3.3. Building of Indicator System

Based on the principles of comprehensiveness, representativeness, scientificity, and accessibility, the multifunctional land evaluation index system of the YRB was constructed with reference to the existing research results (Table 2), taking into account the land use characteristics of the study area [50,51,52,53,54].

4. Results

4.1. Changes in Land Use Functions through Time and Space

Firstly, the study area was divided into three spatial levels: upper, center, and lower, and the total value of LUFs was calculated. From 2000 to 2020, the total value of the PDF–LVF-ELF showed a lower Yellow River > middle Yellow River > upper Yellow River (Figure 4). Among them, the overall total value of LUFs in the upper and center cities of the Yellow River does not change much over time, and the total value of LUFs in the Yellow River’s lower cities decreases over time.
According to the comprehensive evaluation results, the temporal and geographical variations in the evaluation results for functions of production, living, and ecology in the study area were mapped using GIS technology (Figure 5), and it was found that the spatial distribution of the change values for the PDF, LVF, and ELF showed non-equilibrium type characteristics. Regarding the change in the PDF, it shows obvious spatial aggregation characteristics during 2000–2020, with numerous cities within the Yellow River’s upstream and middle reaches increasing their PDF, among which Yulin in Shaanxi Province and Guyuan in Ningxia Hui Autonomous Region have the highest growth rates of 0.78 and 0.74, respectively, while a series of cities in the downstream of the Yellow River, Henan Province, and Shandong Province show a decreasing trend in the value of PDF from 2000 to 2020. The value of the LVF in the study area during 2000–2020 is unbalanced, among which Erdos, Zhongwei, Guyuan, and Baiyin have the fastest growth rates, while Xining, Qingyang, Xinzhou, and Datong in the upper and middle reaches of the Yellow River have a decreasing trend. In the period 2000–2020, the overall ELF of the study area changed slowly, among which Liaocheng City, Dezhou City, and Weinan City in the Yellow River’s lower and central sections increased more, while Dingxi City and Ordos City decreased slightly.

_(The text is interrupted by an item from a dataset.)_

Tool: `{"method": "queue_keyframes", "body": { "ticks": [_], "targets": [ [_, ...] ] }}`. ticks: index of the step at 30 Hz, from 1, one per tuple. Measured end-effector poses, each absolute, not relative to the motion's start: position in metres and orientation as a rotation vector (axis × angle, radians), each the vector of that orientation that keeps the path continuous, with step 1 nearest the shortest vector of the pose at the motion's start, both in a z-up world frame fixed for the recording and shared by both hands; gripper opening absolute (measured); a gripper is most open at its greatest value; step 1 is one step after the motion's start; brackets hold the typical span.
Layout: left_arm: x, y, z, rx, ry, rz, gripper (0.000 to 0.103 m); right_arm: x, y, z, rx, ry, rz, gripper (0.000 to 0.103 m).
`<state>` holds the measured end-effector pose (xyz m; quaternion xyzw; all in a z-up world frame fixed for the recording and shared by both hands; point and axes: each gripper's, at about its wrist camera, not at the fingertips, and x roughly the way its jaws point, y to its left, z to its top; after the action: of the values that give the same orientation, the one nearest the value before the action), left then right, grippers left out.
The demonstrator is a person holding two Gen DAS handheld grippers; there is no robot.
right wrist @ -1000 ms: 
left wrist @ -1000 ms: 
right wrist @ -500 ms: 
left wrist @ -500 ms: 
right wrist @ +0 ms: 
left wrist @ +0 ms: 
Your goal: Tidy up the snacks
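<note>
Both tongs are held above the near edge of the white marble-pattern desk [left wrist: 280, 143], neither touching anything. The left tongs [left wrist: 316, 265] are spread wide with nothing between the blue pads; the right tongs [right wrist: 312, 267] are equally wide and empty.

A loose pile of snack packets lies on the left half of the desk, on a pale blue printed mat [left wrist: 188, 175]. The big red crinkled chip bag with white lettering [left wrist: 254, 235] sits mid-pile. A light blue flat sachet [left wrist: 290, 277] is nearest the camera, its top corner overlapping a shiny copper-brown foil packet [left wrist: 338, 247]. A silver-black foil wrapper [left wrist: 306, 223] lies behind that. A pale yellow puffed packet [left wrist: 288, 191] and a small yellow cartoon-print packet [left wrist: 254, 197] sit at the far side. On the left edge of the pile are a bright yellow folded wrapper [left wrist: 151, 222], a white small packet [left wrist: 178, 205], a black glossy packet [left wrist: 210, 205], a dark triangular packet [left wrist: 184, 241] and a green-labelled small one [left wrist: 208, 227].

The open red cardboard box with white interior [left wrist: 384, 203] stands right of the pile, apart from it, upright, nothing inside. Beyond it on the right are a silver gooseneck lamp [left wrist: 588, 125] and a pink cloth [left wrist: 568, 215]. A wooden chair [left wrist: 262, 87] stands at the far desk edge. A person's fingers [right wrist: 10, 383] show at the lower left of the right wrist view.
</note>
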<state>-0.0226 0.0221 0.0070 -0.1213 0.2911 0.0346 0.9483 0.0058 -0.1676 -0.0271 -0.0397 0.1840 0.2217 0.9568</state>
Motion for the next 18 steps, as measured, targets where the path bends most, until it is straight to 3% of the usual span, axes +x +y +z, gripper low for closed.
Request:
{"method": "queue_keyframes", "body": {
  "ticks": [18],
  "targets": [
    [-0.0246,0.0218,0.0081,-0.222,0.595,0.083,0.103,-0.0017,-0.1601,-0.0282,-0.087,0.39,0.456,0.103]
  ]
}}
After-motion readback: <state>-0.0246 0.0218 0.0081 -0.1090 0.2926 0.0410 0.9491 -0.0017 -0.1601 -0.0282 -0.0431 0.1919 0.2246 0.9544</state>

4.2. Spatial Aggregation Analysis of LUFs

Spatial Aggregation Analysis of Land Use Functions

The distribution of the land’s productivity, habitation, and ecological functions was calculated using the global Moran’s indicator and a cold/hot spot analysis (Figure 6). The calculation results of the global Moran’s I index confirm that the three have obvious positive spatial correlation [50], i.e., a strong interaction of adjacent units and agglomerative spatial phenomena. Specifically analyzing the spatial cold and hot spots of each secondary index, the hot spots of the agricultural production function are located in most cities in Shandong Province, and the cold spots are located in Taiyuan City and the surrounding cities; there are two hot spots of the economic development function, namely, the city cluster around Jinan City in Shandong Province and the city cluster around Zhengzhou City in Henan Province, and the cold spots are the areas centered on Baiyin City, Guyuan City, and Pingliang City in the west; the traffic carrying the hot spots of ecological regulation function are located in Tianshui City, Longnan City, and the nearby cities, as well as four cities in the heart of the province of Shanxi, and the cold spots are located in most cities in the Yellow River’s lower reaches in the southeastern part of the study area; the research area’s south contains the hotspots for landscape conservation function, and the cold spots are five cities on the border between the provinces of Henan and Shandong.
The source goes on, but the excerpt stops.